Junxiao Shi shijunxiao at email.arizona.edu
Mon Sep 29 15:46:50 PDT 2014


Dear folks

This message talks about the necessity of new/improved forwarding
strategies on testbed routers, argues that characteristics for local site
prefix and other prefixes are different and need two strategies, and
presents the requirements for each strategy.
This message's *purpose is to agree on the requirements. *This is not a
design. Requirements must be defined before a design can be made.
Please give me comments.

Necessity
Recent experience about application performance on testbed suggests that
existing strategies are insufficient to support all application scenarios.
The most notable example is NDN-RTC: NCC strategy suppresses all consumer
retransmissions so that any packet loss prevents playout of a video frame;
best-route strategy cannot use multiple paths so that multiple connected
laptops on the same HUB prevents video producer from being found
efficiently.
Therefore, we need new/improved forwarding strategies to use on testbed
routers.

Local site prefix vs Remote prefixes
Two types of prefixes are reachable on a given testbed router:
A local site prefix (eg. /ndn/edu/arizona on ARIZONA router) is served by
local applications on the router, and unmanaged nodes or laptops connected
to the router.
Several remote prefixes (eg. /ndn/fr/lip6 on ARIZONA router) can be reached
by forwarding the Interest to other routers, where the path is learnt from
routing protocols.

The characteristics of these two types of prefixes are different.

A sub-namespace under the *local site prefix* (eg.
/ndn/edu/arizona/ndnrtc/session1) is only reachable via a small subset of
nexthops installed in the FIB entry, due to the usage of
nfd-autoreg-server. Even after we stop using nfd-autoreg-server, a
sub-namespace under the local site prefix may become unreachable from a
previously working nexthop due to mobility.
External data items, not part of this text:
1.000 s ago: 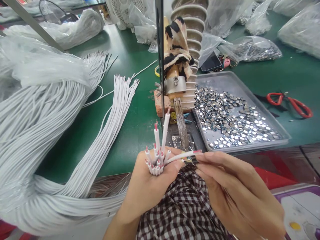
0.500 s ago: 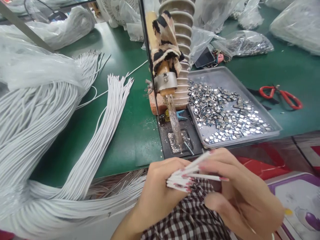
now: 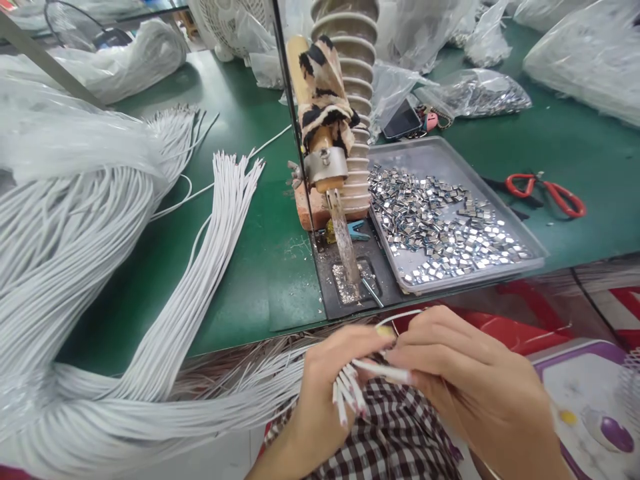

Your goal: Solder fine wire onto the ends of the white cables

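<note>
My left hand (image 3: 330, 387) is closed round a bunch of white wires (image 3: 347, 393), their reddish tips poking out below the thumb. Their lengths trail left to a large bundle of white wires (image 3: 120, 413). My right hand (image 3: 470, 373) pinches the end of a white wire (image 3: 383, 370) that is pulled out to the right of the bunch. Another wire curves above, between the two hands. Just beyond the hands, a soldering iron (image 3: 343, 237) in a metal clamp points down at a black tray (image 3: 330, 300) with bits of solder.
Right of the iron, a clear plastic tray (image 3: 537, 257) holds many small shiny metal pieces. Red-handled pliers (image 3: 565, 199) lie beyond it. A ribbed hose (image 3: 357, 87) stands behind the iron. A sorted wire bundle (image 3: 200, 273) rests on the green table (image 3: 287, 280). Plastic bags line the back.
The bunch in my left hand has tipped so its ends point downward. My right fingers have closed on a wire and hold it out rightward. The view has shifted slightly.
</note>
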Tool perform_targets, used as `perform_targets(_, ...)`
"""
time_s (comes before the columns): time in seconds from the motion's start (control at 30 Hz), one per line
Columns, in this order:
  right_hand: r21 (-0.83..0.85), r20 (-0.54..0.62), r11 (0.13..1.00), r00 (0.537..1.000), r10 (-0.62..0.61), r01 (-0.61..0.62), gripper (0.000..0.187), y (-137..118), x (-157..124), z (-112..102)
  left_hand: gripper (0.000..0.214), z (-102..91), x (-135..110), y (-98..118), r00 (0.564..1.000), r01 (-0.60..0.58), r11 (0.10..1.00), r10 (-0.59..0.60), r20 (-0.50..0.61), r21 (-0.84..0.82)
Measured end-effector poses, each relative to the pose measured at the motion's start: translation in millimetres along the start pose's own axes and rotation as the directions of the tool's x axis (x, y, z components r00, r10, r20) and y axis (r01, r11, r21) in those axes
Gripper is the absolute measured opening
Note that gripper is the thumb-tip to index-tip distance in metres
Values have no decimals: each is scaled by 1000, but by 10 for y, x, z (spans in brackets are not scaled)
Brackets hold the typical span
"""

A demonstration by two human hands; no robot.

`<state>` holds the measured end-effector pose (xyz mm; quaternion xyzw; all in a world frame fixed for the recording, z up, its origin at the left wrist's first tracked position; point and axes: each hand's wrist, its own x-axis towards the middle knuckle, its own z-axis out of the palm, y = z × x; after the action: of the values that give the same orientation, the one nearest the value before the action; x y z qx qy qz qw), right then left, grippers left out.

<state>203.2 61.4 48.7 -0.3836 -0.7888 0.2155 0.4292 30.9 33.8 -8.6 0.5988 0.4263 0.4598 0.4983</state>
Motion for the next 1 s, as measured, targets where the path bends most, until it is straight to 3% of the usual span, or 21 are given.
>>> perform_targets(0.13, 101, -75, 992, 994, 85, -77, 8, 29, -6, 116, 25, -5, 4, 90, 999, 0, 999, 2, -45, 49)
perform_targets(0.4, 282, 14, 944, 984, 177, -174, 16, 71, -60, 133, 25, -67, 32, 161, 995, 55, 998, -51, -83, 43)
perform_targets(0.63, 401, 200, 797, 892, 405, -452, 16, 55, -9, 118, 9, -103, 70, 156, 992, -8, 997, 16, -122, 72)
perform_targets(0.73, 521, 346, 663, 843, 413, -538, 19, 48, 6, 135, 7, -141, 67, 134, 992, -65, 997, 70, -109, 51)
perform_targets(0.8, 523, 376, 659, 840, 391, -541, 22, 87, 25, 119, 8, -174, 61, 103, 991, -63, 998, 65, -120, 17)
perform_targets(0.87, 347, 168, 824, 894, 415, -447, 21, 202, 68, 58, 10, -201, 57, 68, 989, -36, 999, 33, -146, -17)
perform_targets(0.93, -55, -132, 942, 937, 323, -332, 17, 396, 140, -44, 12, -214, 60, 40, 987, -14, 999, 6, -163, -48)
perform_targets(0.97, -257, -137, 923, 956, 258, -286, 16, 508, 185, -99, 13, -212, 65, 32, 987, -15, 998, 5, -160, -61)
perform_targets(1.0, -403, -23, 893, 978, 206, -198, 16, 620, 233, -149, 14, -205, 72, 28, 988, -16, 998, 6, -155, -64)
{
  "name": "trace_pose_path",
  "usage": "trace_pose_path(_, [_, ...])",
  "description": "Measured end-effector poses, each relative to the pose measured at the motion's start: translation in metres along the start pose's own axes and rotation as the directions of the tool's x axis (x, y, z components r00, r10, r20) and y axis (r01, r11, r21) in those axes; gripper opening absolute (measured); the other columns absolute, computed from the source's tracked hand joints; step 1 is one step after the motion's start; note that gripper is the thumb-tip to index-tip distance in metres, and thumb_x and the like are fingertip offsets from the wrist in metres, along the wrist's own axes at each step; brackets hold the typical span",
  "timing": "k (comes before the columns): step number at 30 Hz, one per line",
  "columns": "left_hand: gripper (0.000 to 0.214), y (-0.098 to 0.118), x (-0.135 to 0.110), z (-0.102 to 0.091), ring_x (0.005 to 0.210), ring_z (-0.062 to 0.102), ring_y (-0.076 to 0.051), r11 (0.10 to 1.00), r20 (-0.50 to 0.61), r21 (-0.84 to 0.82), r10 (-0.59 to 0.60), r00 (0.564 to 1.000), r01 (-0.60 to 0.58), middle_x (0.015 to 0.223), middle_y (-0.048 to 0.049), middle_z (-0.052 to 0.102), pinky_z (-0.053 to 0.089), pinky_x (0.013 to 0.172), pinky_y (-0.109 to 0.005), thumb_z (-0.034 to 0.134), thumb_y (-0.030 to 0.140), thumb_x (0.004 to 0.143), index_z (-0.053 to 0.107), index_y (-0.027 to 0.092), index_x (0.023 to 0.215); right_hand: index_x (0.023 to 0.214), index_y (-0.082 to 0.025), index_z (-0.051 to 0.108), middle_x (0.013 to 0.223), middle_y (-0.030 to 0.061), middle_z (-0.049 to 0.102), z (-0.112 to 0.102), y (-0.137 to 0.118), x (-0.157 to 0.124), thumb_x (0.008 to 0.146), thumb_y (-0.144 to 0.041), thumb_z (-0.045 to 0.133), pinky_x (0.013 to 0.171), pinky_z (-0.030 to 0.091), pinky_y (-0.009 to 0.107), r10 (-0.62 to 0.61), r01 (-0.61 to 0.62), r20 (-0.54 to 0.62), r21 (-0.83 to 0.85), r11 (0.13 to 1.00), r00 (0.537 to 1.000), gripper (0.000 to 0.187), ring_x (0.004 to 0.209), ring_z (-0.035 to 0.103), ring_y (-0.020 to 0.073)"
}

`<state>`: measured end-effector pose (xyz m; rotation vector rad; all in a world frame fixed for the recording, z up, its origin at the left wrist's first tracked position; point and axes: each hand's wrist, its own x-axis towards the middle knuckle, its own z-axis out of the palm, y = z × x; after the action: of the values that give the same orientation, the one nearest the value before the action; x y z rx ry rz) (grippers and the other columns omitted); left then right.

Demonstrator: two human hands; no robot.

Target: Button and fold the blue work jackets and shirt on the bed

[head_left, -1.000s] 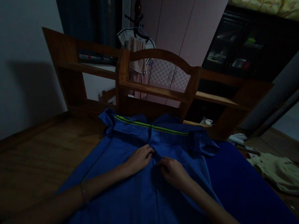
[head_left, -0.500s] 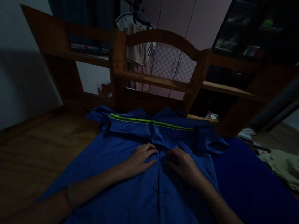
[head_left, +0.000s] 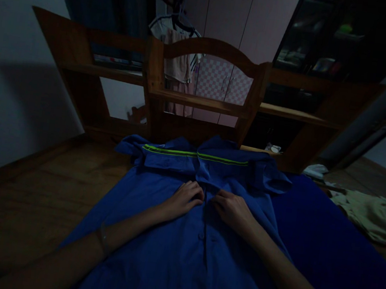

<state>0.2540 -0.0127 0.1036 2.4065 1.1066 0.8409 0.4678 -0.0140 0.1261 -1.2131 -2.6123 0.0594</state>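
Observation:
A blue shirt (head_left: 153, 238) with yellow-green stripes across the chest lies spread out, its collar end towards the wooden headboard. My left hand (head_left: 188, 196) rests on the left side of the front opening, thumb and fingers closed together at the edge, where a button showed earlier. Just across the opening, my right hand (head_left: 230, 207) has its fingers curled and pinched on the other front edge. The fingertips of both hands nearly meet. Below them a button (head_left: 201, 235) shows on the left front, with a buttonhole (head_left: 214, 239) opposite it.
A wooden headboard (head_left: 198, 102) with shelves stands behind the shirt. Bare wooden boards (head_left: 44, 178) lie to the left and a dark blue cloth (head_left: 328, 245) to the right. Clothes (head_left: 178, 63) hang on a rack beyond. A pale cloth (head_left: 374, 216) lies at far right.
My left thumb has closed in towards its fingers, covering the button. My right fingers have drawn together into a pinch at the opening. The view has shifted slightly.

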Motion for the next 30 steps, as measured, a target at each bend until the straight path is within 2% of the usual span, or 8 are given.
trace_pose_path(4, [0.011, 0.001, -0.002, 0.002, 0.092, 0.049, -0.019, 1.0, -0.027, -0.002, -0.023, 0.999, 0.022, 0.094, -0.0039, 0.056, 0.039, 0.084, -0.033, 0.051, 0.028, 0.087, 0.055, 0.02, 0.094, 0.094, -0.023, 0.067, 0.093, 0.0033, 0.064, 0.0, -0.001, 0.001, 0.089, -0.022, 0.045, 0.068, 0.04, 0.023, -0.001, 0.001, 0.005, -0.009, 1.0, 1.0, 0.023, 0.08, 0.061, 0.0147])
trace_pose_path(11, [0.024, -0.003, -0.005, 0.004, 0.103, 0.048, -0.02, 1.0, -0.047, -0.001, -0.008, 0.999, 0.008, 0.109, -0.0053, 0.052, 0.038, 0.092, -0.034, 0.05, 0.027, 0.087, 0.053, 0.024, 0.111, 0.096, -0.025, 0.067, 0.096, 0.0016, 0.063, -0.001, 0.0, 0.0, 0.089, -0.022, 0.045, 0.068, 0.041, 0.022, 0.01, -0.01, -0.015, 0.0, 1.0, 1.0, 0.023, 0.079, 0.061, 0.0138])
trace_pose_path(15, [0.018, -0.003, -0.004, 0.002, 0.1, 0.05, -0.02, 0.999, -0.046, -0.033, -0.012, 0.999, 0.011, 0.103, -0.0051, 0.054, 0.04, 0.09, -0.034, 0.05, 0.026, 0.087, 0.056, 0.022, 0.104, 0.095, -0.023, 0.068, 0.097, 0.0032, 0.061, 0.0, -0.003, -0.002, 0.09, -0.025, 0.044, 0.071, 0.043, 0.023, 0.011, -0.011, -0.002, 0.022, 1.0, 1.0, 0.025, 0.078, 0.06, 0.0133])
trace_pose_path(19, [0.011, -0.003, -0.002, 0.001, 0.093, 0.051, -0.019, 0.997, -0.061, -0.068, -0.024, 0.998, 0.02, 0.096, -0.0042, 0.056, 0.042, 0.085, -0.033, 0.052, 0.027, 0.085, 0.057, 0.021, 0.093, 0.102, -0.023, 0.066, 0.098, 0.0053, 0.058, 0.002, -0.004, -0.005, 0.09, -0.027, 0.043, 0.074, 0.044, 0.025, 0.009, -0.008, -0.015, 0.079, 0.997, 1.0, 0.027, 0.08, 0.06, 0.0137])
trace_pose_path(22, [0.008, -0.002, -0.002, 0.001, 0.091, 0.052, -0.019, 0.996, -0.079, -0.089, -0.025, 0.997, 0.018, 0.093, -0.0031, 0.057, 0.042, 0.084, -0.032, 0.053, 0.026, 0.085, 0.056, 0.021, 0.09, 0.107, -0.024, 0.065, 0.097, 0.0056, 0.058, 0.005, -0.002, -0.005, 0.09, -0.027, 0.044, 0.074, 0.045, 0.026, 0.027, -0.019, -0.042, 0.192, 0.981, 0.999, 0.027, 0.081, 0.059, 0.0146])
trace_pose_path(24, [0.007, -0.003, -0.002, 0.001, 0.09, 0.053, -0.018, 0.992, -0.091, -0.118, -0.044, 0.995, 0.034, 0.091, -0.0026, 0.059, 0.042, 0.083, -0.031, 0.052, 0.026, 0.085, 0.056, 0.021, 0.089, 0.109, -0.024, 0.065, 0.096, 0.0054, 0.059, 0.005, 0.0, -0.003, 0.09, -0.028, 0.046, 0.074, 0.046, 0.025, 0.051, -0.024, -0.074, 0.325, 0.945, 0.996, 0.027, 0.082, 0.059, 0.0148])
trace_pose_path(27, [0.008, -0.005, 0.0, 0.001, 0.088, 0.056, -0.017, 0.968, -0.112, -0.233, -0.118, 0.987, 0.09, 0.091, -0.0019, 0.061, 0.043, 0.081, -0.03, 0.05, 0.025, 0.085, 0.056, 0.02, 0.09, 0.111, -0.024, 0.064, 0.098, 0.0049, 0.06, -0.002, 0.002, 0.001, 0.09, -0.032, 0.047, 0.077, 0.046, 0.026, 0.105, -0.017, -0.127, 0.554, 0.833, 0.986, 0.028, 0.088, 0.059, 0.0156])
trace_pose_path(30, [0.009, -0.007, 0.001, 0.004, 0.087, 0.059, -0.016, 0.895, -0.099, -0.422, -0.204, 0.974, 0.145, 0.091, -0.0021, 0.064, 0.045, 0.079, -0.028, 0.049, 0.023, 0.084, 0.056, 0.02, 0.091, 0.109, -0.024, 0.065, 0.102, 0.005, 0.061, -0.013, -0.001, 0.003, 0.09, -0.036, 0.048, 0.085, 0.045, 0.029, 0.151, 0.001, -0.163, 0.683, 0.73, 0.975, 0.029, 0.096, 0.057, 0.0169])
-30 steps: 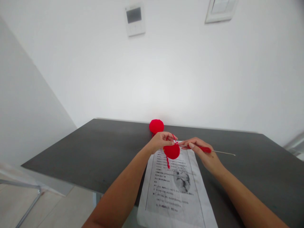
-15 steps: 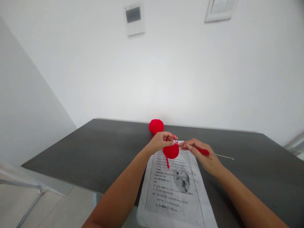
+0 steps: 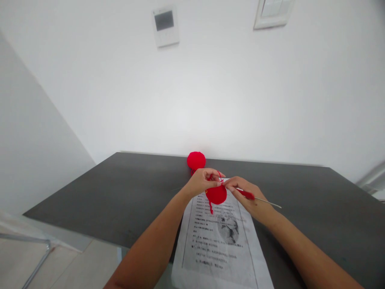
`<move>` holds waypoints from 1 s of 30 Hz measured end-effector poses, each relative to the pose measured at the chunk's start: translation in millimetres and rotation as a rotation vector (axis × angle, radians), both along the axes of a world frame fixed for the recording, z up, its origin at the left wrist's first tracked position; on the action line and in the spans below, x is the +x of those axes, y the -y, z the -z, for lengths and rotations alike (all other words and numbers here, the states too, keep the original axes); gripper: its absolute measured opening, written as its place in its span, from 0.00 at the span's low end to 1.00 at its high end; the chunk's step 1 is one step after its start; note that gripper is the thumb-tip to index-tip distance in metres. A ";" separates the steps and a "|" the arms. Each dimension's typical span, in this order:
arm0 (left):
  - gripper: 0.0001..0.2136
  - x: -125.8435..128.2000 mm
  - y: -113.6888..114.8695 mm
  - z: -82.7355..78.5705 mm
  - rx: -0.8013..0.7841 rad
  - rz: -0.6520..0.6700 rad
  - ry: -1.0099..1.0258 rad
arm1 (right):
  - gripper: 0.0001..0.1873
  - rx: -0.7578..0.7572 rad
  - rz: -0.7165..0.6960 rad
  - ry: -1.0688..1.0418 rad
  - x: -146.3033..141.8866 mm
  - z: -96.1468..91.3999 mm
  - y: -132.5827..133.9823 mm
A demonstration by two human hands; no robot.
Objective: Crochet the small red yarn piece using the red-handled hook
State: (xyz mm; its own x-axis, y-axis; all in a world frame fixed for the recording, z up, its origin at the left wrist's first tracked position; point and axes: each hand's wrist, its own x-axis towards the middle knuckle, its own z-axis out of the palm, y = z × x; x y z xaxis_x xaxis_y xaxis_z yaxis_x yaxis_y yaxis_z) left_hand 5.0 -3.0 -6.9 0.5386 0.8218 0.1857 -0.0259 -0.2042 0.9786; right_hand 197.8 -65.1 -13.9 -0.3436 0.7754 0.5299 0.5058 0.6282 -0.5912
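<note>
My left hand [image 3: 203, 180] pinches the upper edge of a round red crochet piece [image 3: 217, 194], with a strand of red yarn running up over its fingers. A short red yarn tail [image 3: 211, 208] hangs from the piece, and a small yellow ring shows at its left edge. My right hand [image 3: 243, 192] grips a crochet hook [image 3: 247, 194] with a red handle; its metal shaft sticks out behind, to the right. The hook's working tip is at the piece's top edge, mostly hidden by my fingers.
A ball of red yarn [image 3: 196, 160] rests near the table's back edge. Under my hands lies a printed sheet [image 3: 222, 257] with text and a grey picture. The dark table [image 3: 144, 188] meets a white wall. A metal frame [image 3: 36, 261] stands at lower left.
My right hand has moved left, closer to the crochet piece and my left hand, taking the hook with it. My left hand keeps its hold. The view has shifted slightly.
</note>
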 end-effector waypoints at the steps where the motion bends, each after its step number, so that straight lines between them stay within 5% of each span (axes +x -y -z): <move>1: 0.13 0.3 0.4 -0.4 0.006 0.005 -0.007 | 0.09 0.031 -0.011 0.004 -0.7 1.0 -0.6; 7: 0.17 -1.1 -1.5 -3.6 0.007 -0.055 0.038 | 0.08 0.218 -0.005 -0.011 -4.2 3.4 -1.2; 17: 0.24 2.3 -2.3 1.2 -0.108 -0.068 0.081 | 0.11 0.264 -0.015 0.029 -1.8 7.0 -2.9; 30: 0.25 18.9 6.9 10.9 -0.513 -0.055 0.411 | 0.13 0.441 0.043 0.136 -3.4 16.1 -9.3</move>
A sub-namespace under a *remote prefix* is usually reachable via all
nexthops installed in the FIB entry, but the performance may vary between
those nexthops.
A sub-namespace under a remote prefix may become unreachable from a
previously working nexthop only if there is a link failure.

Backbone router strategy and Access router strategy
As a consequence of different characteristics of local site prefix and
remote prefixes, I propose that two strategies should be designed.
On each testbed router, the access router strategy should be assigned to
the local site prefix, while the backbone router strategy should be
assigned to all remote prefixes.
On ARIZONA router, this yields a setup like: the root namespace uses
backbone router strategy, /ndn/edu/arizona uses access router strategy.
Please remember that strategy choice is inherited to sub namespaces.
Setting backbone router strategy at the root namespace ensures all remote
prefixes are using the backbone router strategy.
The only exception is when a remote prefix is contained within the local
site prefix, which happens on UCLA router, that needs: the root namespace
and /ndn/edu/ucla/remap uses backbone router strategy, /ndn/edu/ucla uses
access router strategy.

I identify the requirements of each strategy as:

*Backbone router strategy should have the following features*:

   - Make use of multiple paths in FIB entry, and learn the best path.
   - In the normal case, it's expected that all paths can reach the
      destination.
   - Recovery from packet loss in wide-area tunnels.
   - Consumer retransmission is a hint for strategy to retransmit.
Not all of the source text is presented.